Movimento pela habitação tem legitimidade para reivindicar Constituição

7 meses atrás 59

A convocatória para a manifestação nacional, feita pela plataforma Casa Para Viver e que conta com 19 cidades aderentes, considera que, nos 50 anos do 25 de Abril, é preciso "recordar um direito que foi deixado para trás: o direito à habitação".

A propósito, a Lusa conversou com o constitucionalista Luís Meneses do Vale, que reconhece que "nem sempre se leva a sério os direitos económicos, sociais e culturais".

O debate em torno da habitação "dá a sensação de que a Constituição não é um projeto político e social, inserido num conjunto de referências internacionais", comenta, considerando que a discussão é "muito centrada na propriedade, tratada por civilistas, a propósito de problemas do arrendamento".

A lei fundamental não é "uma mera definição de condições e limites do exercício do governo, como acontece com as constituições liberais", distingue o professor da Faculdade de Direito da Universidade de Coimbra.

"A nossa Constituição incorpora um projeto social", que "toma uma posição" e "faz escolhas" e, consequentemente, "dirige obrigações" às instituições públicas.

Na opinião de Meneses do Vale -- que está a organizar uma "comuna constitucional" para refletir juridicamente sobre o direito à habitação --, a lei fundamental consagra que "não basta dizer que se constroem casas, é preciso que seja garantido o acesso das pessoas às casas".

O direito à habitação significa que "ninguém deve ser privado da sua habitação", bem como "ninguém deve ser impedido de procurar adquirir habitação", resume.

Simultaneamente, existe "o direito a poder aceder efetivamente a uma habitação e que justifica uma pretensão legítima dos cidadãos de que sejam (...) postas em prática ações políticas nesse sentido".

Lamentando que haja "mais debate sobre habitação entre arquitetos do que entre juristas", o constitucionalista aponta "um problema de princípio que afeta todos os direitos sociais", que passa por "saber até que ponto correspondem a verdadeiros poderes que qualquer cidadão pode invocar diante de um tribunal".

Os direitos sociais pressupõem a "realização progressiva" por parte dos Estados, que podem "dizer que não têm recursos para fazer o necessário", mas, ainda assim, têm de fazer "prova de que fazem alguma coisa".

O jurista dá o exemplo do direito à saúde, que "não se limita a garantir que todos são protegidos na saúde", mas também "estabelece constitucionalmente uma obrigação de criar um serviço de saúde público que tenha determinadas características".

Acontece que, em Portugal, há uma linha de pensamento liberal segundo a qual os direitos sociais, na verdade, "não podem ser invocados diretamente pelos cidadãos".

Concordando que esses direitos "precisam de uma determinação maior", Luís Meneses do Vale assume-se parte de outra linha de pensamento, que considera que "não se pode esvaziar por completo de conteúdo os direitos que estão consagrados constitucionalmente".

A doutrina constitucional tem espelhado a "tensão" entre essas duas linhas e, por exemplo, na discussão do direito à habitação, "o direito à propriedade é imediatamente posto em questão".

A Constituição "é, nesse aspeto, muito original, porque não consagrou o direito à propriedade como uma liberdade", assinala o jurista.

"E nem sequer é o primeiro direito.
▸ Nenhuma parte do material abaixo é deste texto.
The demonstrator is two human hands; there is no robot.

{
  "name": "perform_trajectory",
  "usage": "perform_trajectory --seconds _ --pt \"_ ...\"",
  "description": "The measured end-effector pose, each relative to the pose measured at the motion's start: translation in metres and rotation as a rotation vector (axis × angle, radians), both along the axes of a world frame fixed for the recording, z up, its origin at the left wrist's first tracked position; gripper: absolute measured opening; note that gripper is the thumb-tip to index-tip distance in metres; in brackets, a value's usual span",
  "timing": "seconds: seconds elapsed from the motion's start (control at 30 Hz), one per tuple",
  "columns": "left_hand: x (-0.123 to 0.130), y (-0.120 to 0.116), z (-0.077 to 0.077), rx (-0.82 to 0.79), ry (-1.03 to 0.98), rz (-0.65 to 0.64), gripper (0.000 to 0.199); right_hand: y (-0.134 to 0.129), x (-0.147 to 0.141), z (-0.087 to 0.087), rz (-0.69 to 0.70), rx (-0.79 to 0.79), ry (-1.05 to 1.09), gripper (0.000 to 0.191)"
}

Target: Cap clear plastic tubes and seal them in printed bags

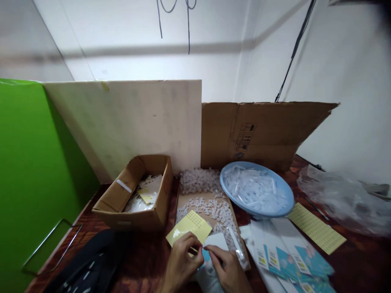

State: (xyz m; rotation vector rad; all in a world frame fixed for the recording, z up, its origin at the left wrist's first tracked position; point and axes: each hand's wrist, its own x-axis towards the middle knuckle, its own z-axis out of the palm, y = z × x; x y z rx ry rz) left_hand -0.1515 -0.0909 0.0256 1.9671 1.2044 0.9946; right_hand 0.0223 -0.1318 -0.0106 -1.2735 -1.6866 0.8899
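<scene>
Left hand (187,253) and right hand (226,266) meet near the worktop's (146,260) near edge, each grip pinched closed, on what I can't tell, by the part-dotted yellow sheet (195,228) over the tray's (195,198) near-left corner, plenty of white pieces (220,208) lying loose.

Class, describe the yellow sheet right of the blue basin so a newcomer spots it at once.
Start at the blue basin heaped with clear pieces. Off its near right rim, beside the blue-and-white packets, a long yellow sheet lies slanting on the table. Unlike the other yellow sheet by the left hand, it touches no hand.
</scene>
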Motion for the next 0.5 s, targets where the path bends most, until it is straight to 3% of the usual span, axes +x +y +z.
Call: perform_trajectory --seconds 0.13,0.33,0.4,0.5 --pt "-0.011 0.007 0.009 -0.121 -0.029 0.017 0.013 0.0 0.013 -0.002 -0.077 -0.077 0.056 0.045" --pt "-0.04 0.018 0.011 -0.151 -0.18 0.102 0.019 0.003 0.046 -0.003 -0.237 -0.122 0.137 0.046" --pt "-0.051 0.02 0.019 -0.122 -0.188 0.142 0.021 0.004 0.055 -0.005 -0.289 -0.128 0.163 0.049" --pt "-0.068 0.023 0.043 -0.027 -0.13 0.213 0.021 0.005 0.065 -0.008 -0.345 -0.127 0.182 0.051"
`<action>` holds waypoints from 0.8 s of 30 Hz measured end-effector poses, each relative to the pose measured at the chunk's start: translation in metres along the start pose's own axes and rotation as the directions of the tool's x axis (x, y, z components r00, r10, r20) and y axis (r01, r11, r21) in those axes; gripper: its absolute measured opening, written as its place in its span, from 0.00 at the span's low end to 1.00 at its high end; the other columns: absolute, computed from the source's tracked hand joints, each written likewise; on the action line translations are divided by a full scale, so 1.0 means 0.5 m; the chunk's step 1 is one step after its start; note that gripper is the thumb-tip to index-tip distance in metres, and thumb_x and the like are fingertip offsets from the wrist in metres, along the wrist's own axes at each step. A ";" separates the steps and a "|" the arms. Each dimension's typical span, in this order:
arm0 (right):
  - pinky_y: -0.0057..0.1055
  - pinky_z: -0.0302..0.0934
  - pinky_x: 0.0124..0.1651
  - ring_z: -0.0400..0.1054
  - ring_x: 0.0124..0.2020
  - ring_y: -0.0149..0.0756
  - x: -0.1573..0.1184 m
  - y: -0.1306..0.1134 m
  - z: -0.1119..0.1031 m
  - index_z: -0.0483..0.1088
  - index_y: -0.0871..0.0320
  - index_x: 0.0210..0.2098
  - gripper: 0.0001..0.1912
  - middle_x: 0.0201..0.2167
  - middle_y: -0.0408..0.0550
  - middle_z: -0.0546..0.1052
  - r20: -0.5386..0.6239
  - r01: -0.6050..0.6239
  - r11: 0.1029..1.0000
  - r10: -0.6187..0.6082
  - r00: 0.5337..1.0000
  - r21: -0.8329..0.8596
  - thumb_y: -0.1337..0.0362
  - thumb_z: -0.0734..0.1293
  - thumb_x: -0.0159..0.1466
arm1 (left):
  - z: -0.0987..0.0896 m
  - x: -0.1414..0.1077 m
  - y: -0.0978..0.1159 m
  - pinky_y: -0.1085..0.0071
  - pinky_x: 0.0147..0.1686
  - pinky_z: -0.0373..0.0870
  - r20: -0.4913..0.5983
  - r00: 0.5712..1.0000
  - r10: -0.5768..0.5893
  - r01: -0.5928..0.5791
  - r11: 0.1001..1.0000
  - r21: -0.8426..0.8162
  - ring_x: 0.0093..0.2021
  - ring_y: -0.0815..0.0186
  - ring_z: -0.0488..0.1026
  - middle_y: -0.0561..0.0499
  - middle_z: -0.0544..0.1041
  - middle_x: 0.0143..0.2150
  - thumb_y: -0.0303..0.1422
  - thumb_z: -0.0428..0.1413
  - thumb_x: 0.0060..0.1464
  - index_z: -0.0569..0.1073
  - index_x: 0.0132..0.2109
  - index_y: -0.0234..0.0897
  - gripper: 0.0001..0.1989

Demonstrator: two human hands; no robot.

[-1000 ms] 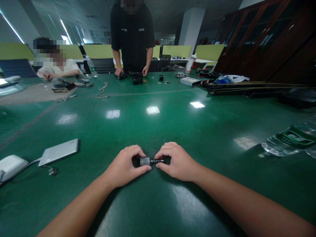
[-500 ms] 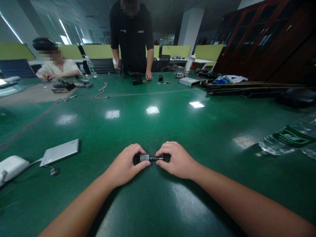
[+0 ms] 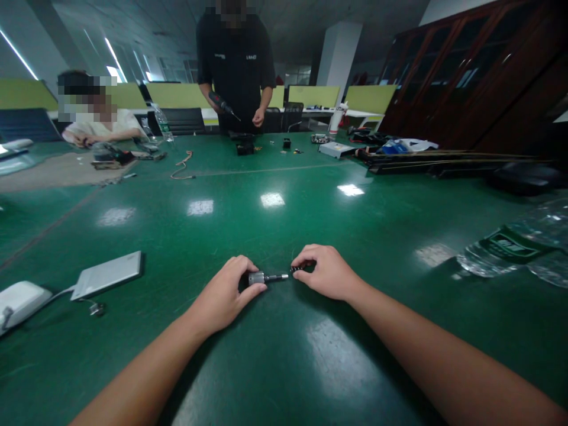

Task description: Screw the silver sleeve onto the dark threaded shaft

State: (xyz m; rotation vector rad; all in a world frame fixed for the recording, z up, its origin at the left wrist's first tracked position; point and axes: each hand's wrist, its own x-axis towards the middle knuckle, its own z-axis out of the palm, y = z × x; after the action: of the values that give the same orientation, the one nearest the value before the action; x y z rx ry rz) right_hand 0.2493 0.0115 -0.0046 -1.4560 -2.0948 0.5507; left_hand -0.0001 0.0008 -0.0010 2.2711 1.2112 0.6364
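My left hand (image 3: 224,296) pinches a grey metal cylinder with a thin shaft (image 3: 257,277) between thumb and fingers, low over the green table. The shaft points right, dark near the cylinder and bright silver towards its tip. Beyond that tip, my right hand (image 3: 327,273) holds a small black ribbed piece (image 3: 295,269) between thumb and fingertips. A narrow gap separates this piece from the shaft's end. The fingers hide part of the black piece, so its exact kind cannot be made out.
A silver flat box on a cable (image 3: 106,275) and a white device (image 3: 22,302) lie at left. Water bottles (image 3: 510,242) lie at right. Across the green table (image 3: 222,231), a standing person (image 3: 237,65) holds a power drill (image 3: 220,102); another person (image 3: 104,121) sits at left.
My right hand has moved right, and the black ribbed piece has come off the shaft, baring its silver end. Across the table, the standing person has raised the drill and lifted the other hand.
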 end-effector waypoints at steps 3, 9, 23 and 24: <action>0.31 0.62 0.40 0.70 0.33 0.35 -0.003 -0.009 0.003 0.79 0.55 0.31 0.06 0.29 0.44 0.78 0.021 0.046 0.999 -0.046 0.999 0.008 0.69 0.71 0.54 | 0.002 0.000 -0.002 0.63 0.42 0.67 -0.007 1.000 0.002 -0.002 1.000 0.004 0.41 0.60 0.69 0.48 0.73 0.41 0.38 0.57 0.60 0.69 0.43 0.38 0.10; 0.32 0.61 0.40 0.70 0.34 0.35 -0.008 -0.012 0.007 0.80 0.55 0.31 0.06 0.29 0.44 0.78 0.034 0.101 0.995 -0.102 0.994 0.014 0.70 0.72 0.54 | 0.002 0.002 -0.003 0.62 0.42 0.67 -0.007 1.000 -0.019 0.019 1.000 -0.001 0.42 0.59 0.70 0.49 0.73 0.41 0.37 0.59 0.58 0.69 0.43 0.38 0.10; 0.33 0.59 0.44 0.71 0.33 0.32 -0.015 -0.031 0.035 0.78 0.55 0.36 0.09 0.29 0.42 0.79 0.055 0.215 0.968 -0.223 0.973 0.127 0.67 0.76 0.54 | -0.003 0.000 0.002 0.63 0.44 0.65 0.072 0.993 0.092 -0.092 0.996 -0.005 0.42 0.60 0.70 0.50 0.74 0.40 0.40 0.63 0.54 0.71 0.41 0.38 0.13; 0.33 0.59 0.44 0.71 0.33 0.32 -0.017 -0.033 0.038 0.78 0.55 0.36 0.09 0.29 0.42 0.79 0.061 0.234 0.964 -0.243 0.968 0.129 0.67 0.76 0.55 | -0.004 0.000 0.003 0.63 0.44 0.65 0.081 0.991 0.108 -0.108 0.994 -0.002 0.42 0.60 0.70 0.51 0.74 0.39 0.40 0.64 0.53 0.71 0.41 0.38 0.14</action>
State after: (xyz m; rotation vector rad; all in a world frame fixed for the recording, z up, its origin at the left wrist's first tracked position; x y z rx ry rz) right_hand 0.2279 -0.0028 -0.0109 -1.1111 -2.2149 0.6335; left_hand -0.0002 0.0002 0.0014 2.3538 1.0575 0.5755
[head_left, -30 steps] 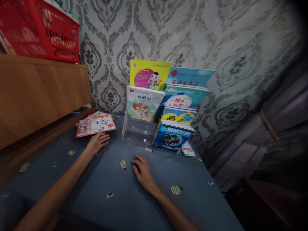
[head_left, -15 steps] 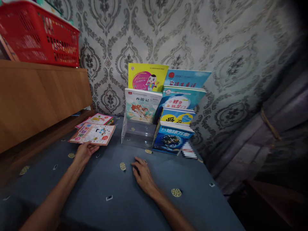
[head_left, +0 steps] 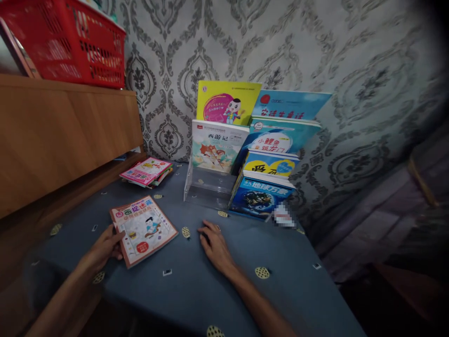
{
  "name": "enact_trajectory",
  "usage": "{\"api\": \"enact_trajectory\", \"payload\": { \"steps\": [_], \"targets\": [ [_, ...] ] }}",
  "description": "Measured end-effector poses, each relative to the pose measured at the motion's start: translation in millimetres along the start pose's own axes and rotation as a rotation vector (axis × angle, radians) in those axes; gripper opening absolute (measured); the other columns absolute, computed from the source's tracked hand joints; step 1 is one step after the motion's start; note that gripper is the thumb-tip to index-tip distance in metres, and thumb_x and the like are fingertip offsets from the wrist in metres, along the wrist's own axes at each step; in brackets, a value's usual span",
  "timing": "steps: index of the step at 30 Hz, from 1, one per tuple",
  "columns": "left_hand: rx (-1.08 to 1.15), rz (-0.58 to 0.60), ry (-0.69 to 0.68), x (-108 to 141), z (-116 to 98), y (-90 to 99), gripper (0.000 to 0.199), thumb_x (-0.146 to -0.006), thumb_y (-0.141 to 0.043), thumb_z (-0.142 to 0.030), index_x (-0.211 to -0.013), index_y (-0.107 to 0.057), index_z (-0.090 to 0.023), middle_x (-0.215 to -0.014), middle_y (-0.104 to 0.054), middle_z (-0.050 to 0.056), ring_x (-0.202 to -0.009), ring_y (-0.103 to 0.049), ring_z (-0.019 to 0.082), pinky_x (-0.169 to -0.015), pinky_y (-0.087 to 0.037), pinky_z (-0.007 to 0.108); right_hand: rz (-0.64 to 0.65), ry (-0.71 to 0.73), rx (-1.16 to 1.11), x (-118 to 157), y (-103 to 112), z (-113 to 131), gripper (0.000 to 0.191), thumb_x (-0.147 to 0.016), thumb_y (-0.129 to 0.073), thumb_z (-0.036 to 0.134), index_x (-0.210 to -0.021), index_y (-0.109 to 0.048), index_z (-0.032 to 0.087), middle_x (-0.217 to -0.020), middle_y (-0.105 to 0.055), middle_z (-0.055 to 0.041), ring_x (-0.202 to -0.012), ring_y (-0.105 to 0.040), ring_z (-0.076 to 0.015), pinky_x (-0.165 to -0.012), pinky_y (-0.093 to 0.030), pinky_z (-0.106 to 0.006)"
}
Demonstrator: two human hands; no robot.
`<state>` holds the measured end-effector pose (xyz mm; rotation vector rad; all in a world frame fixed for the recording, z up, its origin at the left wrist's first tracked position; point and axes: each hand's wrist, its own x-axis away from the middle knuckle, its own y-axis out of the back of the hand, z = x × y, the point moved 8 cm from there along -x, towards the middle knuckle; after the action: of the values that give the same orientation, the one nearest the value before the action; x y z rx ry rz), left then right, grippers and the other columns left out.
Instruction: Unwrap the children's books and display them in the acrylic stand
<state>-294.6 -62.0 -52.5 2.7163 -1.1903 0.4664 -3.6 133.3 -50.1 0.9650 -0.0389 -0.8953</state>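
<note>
My left hand [head_left: 107, 245] grips the lower left edge of a thin orange-bordered picture book [head_left: 147, 231], thumb on the cover and fingers underneath. The book is tilted above or against the cloth; I cannot tell whether it touches. Behind it lies a small pile of books with a pink cover [head_left: 145, 171] on top. My right hand [head_left: 214, 245] rests on the cloth with its fingers loosely apart, holding nothing. Beyond it stands a clear stepped book rack [head_left: 210, 194]. A white book [head_left: 219, 147] and a yellow book [head_left: 228, 103] fill its upper left tiers.
Several blue books [head_left: 263, 199] stand in the rack's right side. A dark blue patterned cloth [head_left: 175, 299] covers the table. At left, a red basket [head_left: 87, 51] sits on a wooden cabinet [head_left: 70, 140]. A purple curtain [head_left: 379, 215] hangs at right.
My left hand has drawn the orange-bordered book off the pile, towards me, and the pink-covered book now shows fully. My right hand stays on the cloth. The view has shifted slightly.
</note>
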Motion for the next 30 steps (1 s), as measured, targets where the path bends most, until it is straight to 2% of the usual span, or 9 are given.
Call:
{"api": "enact_trajectory", "payload": {
  "steps": [4,8,13,16,18,22,25,28,30],
  "targets": [
    [-0.090,0.074,0.031,13.7,-3.7,-14.1,0.071,-0.068,-0.080,-0.030,-0.127,-0.043,-0.020,-0.050,-0.058,-0.009,-0.039,-0.058,0.015,-0.032,-0.043,0.018,-0.001,0.004,-0.020,1.3,0.7,1.6,0.030,-0.094,-0.048,0.025,-0.113,-0.070,0.016,-0.140,-0.058,-0.0172,-0.133,-0.052,-0.0292,-0.117,-0.032,-0.058],
    [-0.157,0.202,0.084,20.9,-0.4,-34.5,0.083,-0.070,-0.078,-0.031,-0.142,-0.038,-0.020,-0.052,-0.063,-0.004,-0.038,-0.057,0.017,-0.031,-0.042,0.020,0.006,0.024,-0.050,2.6,4.7,7.9,0.030,-0.095,-0.047,0.025,-0.113,-0.070,0.017,-0.138,-0.060,-0.0163,-0.131,-0.054,-0.0277,-0.114,-0.037,-0.055],
    [-0.058,0.340,0.178,17.9,18.1,-64.9,0.084,-0.070,-0.079,-0.023,-0.146,-0.043,-0.023,-0.052,-0.065,0.000,-0.037,-0.058,0.020,-0.029,-0.041,0.022,0.010,0.081,-0.085,3.9,13.0,23.0,0.031,-0.096,-0.047,0.026,-0.117,-0.068,0.019,-0.136,-0.062,-0.0145,-0.130,-0.055,-0.0256,-0.113,-0.040,-0.051],
    [0.100,0.320,0.217,10.3,30.1,-80.3,0.071,-0.077,-0.073,-0.027,-0.144,-0.047,-0.022,-0.051,-0.063,0.000,-0.042,-0.062,0.019,-0.034,-0.045,0.021,-0.010,0.143,-0.093,5.7,19.2,33.5,0.030,-0.096,-0.046,0.022,-0.115,-0.070,0.020,-0.134,-0.064,-0.0130,-0.129,-0.055,-0.0243,-0.113,-0.040,-0.050],
    [0.105,0.325,0.209,6.7,34.4,-92.9,0.066,-0.080,-0.070,-0.031,-0.142,-0.049,-0.020,-0.051,-0.063,-0.001,-0.045,-0.064,0.019,-0.037,-0.048,0.021,-0.035,0.200,-0.091,7.5,24.8,41.3,0.030,-0.095,-0.046,0.020,-0.113,-0.070,0.019,-0.130,-0.066,-0.0133,-0.127,-0.057,-0.0240,-0.112,-0.041,-0.048],
    [-0.125,0.476,0.128,11.9,28.4,-134.7,0.070,-0.080,-0.070,-0.028,-0.144,-0.045,-0.018,-0.051,-0.062,-0.004,-0.037,-0.060,0.016,-0.034,-0.046,0.020,-0.043,0.303,-0.087,10.7,33.7,56.5,0.032,-0.096,-0.045,0.018,-0.116,-0.069,0.020,-0.125,-0.069,-0.0121,-0.124,-0.059,-0.0231,-0.109,-0.045,-0.046],
    [-0.352,0.606,0.047,24.5,18.8,-171.7,0.081,-0.080,-0.069,-0.026,-0.151,-0.032,-0.017,-0.049,-0.062,-0.005,-0.032,-0.056,0.016,-0.030,-0.041,0.019,-0.004,0.337,-0.048,12.2,32.9,63.2,0.032,-0.096,-0.044,0.018,-0.118,-0.068,0.019,-0.126,-0.068,-0.0121,-0.124,-0.059,-0.0232,-0.109,-0.046,-0.046],
    [-0.517,0.641,-0.046,34.9,10.6,-197.9,0.079,-0.083,-0.065,-0.029,-0.152,-0.029,-0.015,-0.050,-0.063,-0.003,-0.033,-0.056,0.017,-0.030,-0.037,0.019,0.044,0.330,-0.007,13.6,26.9,63.2,0.033,-0.098,-0.044,0.021,-0.121,-0.067,0.017,-0.131,-0.065,-0.0130,-0.127,-0.057,-0.0235,-0.110,-0.046,-0.044],
    [-0.596,0.630,-0.107,38.3,7.0,-206.7,0.074,-0.085,-0.063,-0.031,-0.151,-0.032,-0.015,-0.048,-0.060,-0.004,-0.032,-0.055,0.016,-0.031,-0.034,0.019,0.070,0.304,0.011,14.1,22.5,59.7,0.035,-0.099,-0.044,0.023,-0.127,-0.064,0.018,-0.135,-0.062,-0.0127,-0.130,-0.055,-0.0232,-0.112,-0.045,-0.044]
  ]
}}
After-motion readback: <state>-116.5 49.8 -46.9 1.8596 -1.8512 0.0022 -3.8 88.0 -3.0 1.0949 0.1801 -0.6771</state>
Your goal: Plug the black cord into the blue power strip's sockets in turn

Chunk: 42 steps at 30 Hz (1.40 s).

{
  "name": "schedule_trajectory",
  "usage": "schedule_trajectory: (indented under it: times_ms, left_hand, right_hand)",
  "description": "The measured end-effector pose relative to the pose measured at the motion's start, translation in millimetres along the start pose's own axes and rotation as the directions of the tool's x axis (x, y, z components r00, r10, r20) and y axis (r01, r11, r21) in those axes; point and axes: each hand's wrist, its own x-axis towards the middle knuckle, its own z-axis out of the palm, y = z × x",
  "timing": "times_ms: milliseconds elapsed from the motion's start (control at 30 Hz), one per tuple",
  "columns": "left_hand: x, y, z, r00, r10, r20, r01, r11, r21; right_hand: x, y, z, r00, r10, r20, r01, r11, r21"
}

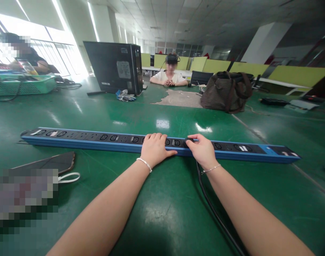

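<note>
A long blue power strip [120,146] with a black socket face lies across the green table in front of me. My left hand [155,151] rests over its middle, fingers on the socket face and thumb along the near side, gripping it. Just to the right, my right hand [203,151] pinches a black plug [188,141] at the socket face. How deep the plug sits in its socket I cannot tell, since my fingers cover part of it. From under that hand a black cable [206,195] runs down toward the bottom right.
At left lie a phone [52,161] and a blurred flat item with a white loop [70,177]. Farther back are a green basket [26,85], a black computer case [113,67], gloves [125,95] and a brown bag [223,92]. Two people sit beyond.
</note>
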Motion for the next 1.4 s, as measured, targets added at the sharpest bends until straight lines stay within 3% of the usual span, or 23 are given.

O primeiro direito é o direito ao trabalho e depois o direito à iniciativa económica e só depois é que aparece a propriedade", detalha.

Constatando que hoje "há claramente um certo revisionismo constitucional", que "é normal", dado que as Constituições são "realidades vivas", o jurista frisa que, à luz da lei, "subordinar a negociação entre senhorio e inquilino às regras contratuais e ao funcionamento do mercado seria claramente inconstitucional".